For the word "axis", state the number of lines in the data that contain it, and nothing else.

************

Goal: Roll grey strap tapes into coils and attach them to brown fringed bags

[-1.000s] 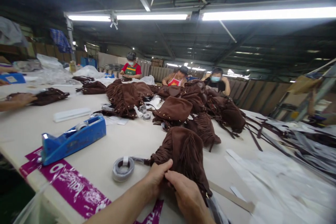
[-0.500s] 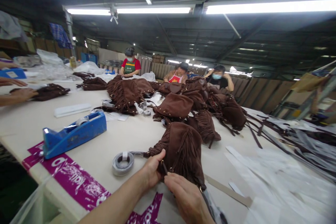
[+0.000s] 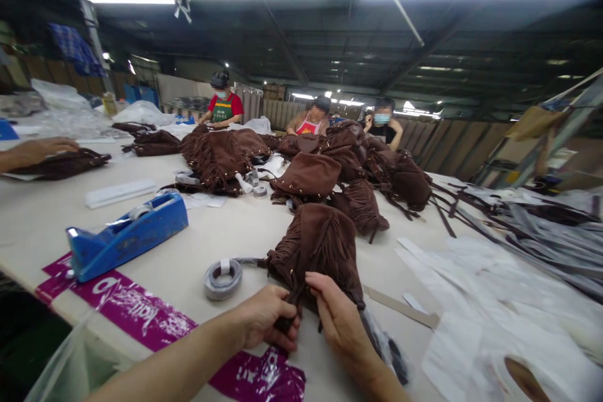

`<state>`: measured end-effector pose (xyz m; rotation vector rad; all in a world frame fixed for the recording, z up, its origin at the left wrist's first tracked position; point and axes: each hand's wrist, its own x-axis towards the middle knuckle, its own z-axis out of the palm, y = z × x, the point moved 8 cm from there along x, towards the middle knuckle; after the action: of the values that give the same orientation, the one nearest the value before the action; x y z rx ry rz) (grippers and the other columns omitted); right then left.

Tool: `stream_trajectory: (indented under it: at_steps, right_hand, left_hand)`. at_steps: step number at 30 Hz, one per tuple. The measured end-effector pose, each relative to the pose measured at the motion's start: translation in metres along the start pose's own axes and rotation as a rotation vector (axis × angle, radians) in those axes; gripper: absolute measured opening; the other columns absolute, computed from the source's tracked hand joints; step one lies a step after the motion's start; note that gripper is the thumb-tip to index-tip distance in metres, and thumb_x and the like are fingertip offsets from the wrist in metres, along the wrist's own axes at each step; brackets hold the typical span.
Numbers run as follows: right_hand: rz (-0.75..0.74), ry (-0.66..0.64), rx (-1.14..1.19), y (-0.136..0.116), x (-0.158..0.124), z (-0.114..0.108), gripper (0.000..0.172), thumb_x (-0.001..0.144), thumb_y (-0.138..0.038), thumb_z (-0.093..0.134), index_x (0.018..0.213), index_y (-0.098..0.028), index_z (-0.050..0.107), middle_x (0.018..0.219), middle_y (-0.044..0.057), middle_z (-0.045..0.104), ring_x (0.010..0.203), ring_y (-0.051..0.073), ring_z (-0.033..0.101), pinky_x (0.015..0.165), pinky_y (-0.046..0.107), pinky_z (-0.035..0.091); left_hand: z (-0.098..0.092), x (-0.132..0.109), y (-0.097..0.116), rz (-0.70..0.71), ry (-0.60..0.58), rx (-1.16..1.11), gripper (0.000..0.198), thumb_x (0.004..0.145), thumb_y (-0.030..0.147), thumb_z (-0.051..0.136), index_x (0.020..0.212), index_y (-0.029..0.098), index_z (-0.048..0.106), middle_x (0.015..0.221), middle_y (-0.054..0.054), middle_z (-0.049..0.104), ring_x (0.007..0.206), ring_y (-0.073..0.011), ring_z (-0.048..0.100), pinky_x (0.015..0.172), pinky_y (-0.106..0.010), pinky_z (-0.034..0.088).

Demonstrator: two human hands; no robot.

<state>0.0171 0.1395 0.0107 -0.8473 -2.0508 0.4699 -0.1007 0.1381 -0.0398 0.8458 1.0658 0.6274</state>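
Holding: both hands are closed on the near edge of one brown fringed bag (image 3: pixel 315 245). It lies on the desk (image 3: pixel 42 220) right in front of the person, fringe hanging toward them.
Left hand: the left hand (image 3: pixel 266 321) comes in from the lower left on a bare forearm, knuckles up. Its fingers are curled tight round a dark strand at the bag's edge.
Right hand: the right hand (image 3: pixel 338 320) rises from below with its back up. The thumb is stretched onto the suede and the other fingers are bent down over the edge. It sits just beside the left hand, their fingertips nearly meeting.
Bags: one is in hand. A heap of brown bags (image 3: pixel 330 169) lies farther up the desk, too tangled to count.
Tape: one grey tape roll (image 3: pixel 222 277) lies just left of the held bag. One blue tape dispenser (image 3: pixel 127 235) stands farther left.
Sheet: one magenta printed sheet (image 3: pixel 127 317) lies along the desk's near edge, under the left forearm.
Paper: loose white sheets (image 3: pixel 471 301) spread on the right. One grey card strip (image 3: pixel 400 306) lies beside the held bag.
People: three co-workers (image 3: pixel 311 122) sit across the desk. One other person's hand (image 3: pixel 42 149) rests at the far left on a flat brown bag (image 3: pixel 66 164).
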Motion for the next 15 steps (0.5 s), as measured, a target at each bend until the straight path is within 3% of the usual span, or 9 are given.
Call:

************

- _THE ANSWER_
2